Friday, June 23, 2006

Brazil 4 Japan 1



Uh, oh. Don't look now, but Brazil is starting to get that look about them. You know the look. That look.

Despite several near misses and surprisingly falling behind, Brazil hit full throttle for the first time in the World Cup in pounding Japan. After looking borderline disappointing against Croatia, and decent but not impressive against Australia, the Samba boys were simply awesome in this one. Clinical. Deadly. Scary good. They reached that level that, really, only they can where they come at a defense in waves, from all directions, like a storm, and do it with smiles on their faces that suggest thay get complete satisfaction from making an opponent look silly. When that happens and you're an opponent, you just pray the killing goes quickly. If you're a fan, you just sit back and enjoy the show. They scored four, but it easily could have been double that. So, so pretty.

The scariest part? Ronaldo looked, dare I say, awesome. What a turnaround from the first two games where the masses (including yours truly) were laughing at his weight and calling for his move to the bench. Carlos Alberto Parreira did shuffle his frontline and brought in Robinho as expected, but it was Adriano who found himself a sub, and not Ronaldo. It must be nice having these options.
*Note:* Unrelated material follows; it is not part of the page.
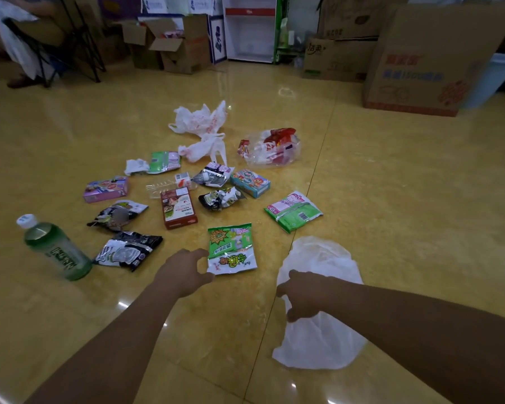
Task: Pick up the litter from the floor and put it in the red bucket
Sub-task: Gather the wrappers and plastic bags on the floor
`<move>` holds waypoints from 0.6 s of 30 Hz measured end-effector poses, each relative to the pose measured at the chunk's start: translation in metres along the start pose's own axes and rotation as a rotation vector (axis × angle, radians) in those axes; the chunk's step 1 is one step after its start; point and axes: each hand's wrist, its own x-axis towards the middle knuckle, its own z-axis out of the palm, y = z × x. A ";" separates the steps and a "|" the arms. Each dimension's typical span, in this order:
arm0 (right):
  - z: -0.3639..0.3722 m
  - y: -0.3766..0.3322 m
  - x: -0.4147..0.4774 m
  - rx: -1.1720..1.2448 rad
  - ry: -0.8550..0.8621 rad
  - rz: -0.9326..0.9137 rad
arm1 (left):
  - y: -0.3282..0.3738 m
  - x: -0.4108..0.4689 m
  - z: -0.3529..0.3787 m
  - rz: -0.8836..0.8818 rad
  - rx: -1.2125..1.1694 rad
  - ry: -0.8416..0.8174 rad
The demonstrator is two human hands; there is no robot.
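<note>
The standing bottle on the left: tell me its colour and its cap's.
Green bottle, white cap; the head view shows it.

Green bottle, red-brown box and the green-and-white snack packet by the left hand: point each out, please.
Green bottle (pixel 59 252), head view, on its label.
Red-brown box (pixel 178 207), head view, middle of its top face.
Green-and-white snack packet (pixel 231 248), head view, centre of the wrapper.

A single wide-angle head camera looked forward and steeply down from above at the glossy yellow floor (pixel 391 199); both forearms entered from the bottom edge, close to the lens; the scattered litter (pixel 204 185) lay at mid-distance in the centre; cardboard boxes (pixel 420 59) stood far off along the curved top edge.
</note>
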 end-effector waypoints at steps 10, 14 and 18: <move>0.016 0.020 -0.006 0.033 -0.139 0.063 | 0.008 0.035 0.045 0.049 0.197 -0.200; 0.022 0.019 0.000 0.018 -0.150 0.086 | 0.008 0.036 0.058 0.071 0.248 -0.261; 0.025 0.018 0.002 0.030 -0.159 0.100 | 0.008 0.034 0.065 0.114 0.208 -0.235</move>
Ronaldo's change of form could have been the result of two factors: 1) It may have taken him a couple of games to get his body (which still isn't in great shape, by the way) into a workable state, or 2) perhaps the partnership with Adriano is not a good one. When you think about it, Ronaldo and Adriano really are very similar strikers. They're both large, powerful dudes who can beat you with brute force and a deadly shot as much as they can with speed and agility. Pair them together and perhaps they get in each other's way and negate their abilities. When Robinho is paired with one or the other, however, he provides a smaller, darting, speedster who can cause chaos from all sides while Ronaldo or Adriano are allowed to be the big dude in the middle. He's the yin to their yang, instead of too much yang. Robinho just complements either one better than they complement one another.

Or maybe Ronaldo just decided to turn it on. Props to him for tying Germany's Gerd Muller atop the all-time World Cup scoring list with 14 goals. This has to be one of the most hallowed records in sports. You have to figure Ronaldo has at least one more in him (or two? four? five?) in this World Cup and that he'll hold the record all by his lonesome for a long, long time.

Brazil-Ghana looms as what could be a very entertaining second round matchup.